Task prompt: What you return must be the complete listing, unchanged.

Raw data:

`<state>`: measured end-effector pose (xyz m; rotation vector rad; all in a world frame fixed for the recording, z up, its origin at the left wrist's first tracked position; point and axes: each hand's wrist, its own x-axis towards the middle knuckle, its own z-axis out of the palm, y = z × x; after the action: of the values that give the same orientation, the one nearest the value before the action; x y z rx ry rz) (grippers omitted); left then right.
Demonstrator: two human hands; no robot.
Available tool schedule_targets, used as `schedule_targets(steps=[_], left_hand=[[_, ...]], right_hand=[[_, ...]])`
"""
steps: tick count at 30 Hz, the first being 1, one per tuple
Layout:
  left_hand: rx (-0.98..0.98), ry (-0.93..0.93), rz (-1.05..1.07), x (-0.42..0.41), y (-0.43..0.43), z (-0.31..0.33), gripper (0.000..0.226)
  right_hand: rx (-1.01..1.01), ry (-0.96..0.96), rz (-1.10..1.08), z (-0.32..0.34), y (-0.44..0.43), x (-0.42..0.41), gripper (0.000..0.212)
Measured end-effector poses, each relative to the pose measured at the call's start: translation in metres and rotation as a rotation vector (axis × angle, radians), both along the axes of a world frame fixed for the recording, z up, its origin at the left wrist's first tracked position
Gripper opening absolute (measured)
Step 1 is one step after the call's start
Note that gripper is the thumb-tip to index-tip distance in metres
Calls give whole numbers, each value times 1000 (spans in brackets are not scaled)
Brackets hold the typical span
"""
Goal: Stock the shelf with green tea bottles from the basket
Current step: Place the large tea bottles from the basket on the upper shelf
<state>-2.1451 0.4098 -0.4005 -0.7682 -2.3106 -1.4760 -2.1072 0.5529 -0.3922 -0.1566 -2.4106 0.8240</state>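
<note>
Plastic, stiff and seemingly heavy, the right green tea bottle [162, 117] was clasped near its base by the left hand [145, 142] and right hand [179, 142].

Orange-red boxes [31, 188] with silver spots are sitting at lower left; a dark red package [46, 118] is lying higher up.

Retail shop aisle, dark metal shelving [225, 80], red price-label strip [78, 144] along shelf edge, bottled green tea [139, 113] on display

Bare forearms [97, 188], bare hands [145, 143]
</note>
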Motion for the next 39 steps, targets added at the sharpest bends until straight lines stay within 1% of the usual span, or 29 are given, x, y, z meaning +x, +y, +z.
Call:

Exercise result:
`<state>`: measured end-effector pose (xyz m; rotation vector rad; all in a world frame fixed for the recording, z up, its origin at the left wrist's first tracked position; point and axes: each hand's wrist, its own x-axis towards the middle knuckle, its own z-axis out of the palm, y = z × x; after the action: of the values that give the same orientation, the one nearest the value before the action; x y z rx ry rz) (grippers omitted); left then right.
Demonstrator: two human hands; no robot.
Available tool schedule_targets, used as `schedule_targets(steps=[_], left_hand=[[_, ...]], right_hand=[[_, ...]])`
"""
steps: tick count at 30 Hz, the first being 1, one per tuple
Layout:
  left_hand: rx (-0.98..0.98), ry (-0.93..0.93), rz (-1.05..1.07), x (-0.42..0.41), y (-0.43..0.43), z (-0.31..0.33), gripper (0.000..0.226)
  right_hand: rx (-1.01..1.01), ry (-0.96..0.96), rz (-1.10..1.08), z (-0.32..0.34), y (-0.44..0.43), x (-0.42..0.41), gripper (0.000..0.212)
Measured end-effector poses, each relative to the pose measured at the call's start: translation in metres and rotation as a rotation vector (axis × angle, radians), both along the axes of a world frame fixed for the recording, z up, its origin at the left wrist's first tracked position
Gripper opening absolute (measured)
Step 1 is one step after the call's start
Note that gripper is the thumb-tip to index-tip distance in metres
Calls give whole numbers, each value times 1000 (spans in brackets are not scaled)
Brackets hold the typical span
"""
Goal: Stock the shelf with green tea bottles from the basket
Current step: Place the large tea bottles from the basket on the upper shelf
<state>-2.1451 0.4098 -0.4005 -0.7682 -2.3106 -1.4760 -2.1072 0.5529 -0.3922 -0.1566 -2.4106 0.8240</state>
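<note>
Plastic, stiff and seemingly heavy, the right green tea bottle [162, 117] was clasped near its base by the left hand [145, 142] and right hand [179, 142].

Orange-red boxes [31, 188] with silver spots are sitting at lower left; a dark red package [46, 118] is lying higher up.

Retail shop aisle, dark metal shelving [225, 80], red price-label strip [78, 144] along shelf edge, bottled green tea [139, 113] on display

Bare forearms [97, 188], bare hands [145, 143]
</note>
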Motion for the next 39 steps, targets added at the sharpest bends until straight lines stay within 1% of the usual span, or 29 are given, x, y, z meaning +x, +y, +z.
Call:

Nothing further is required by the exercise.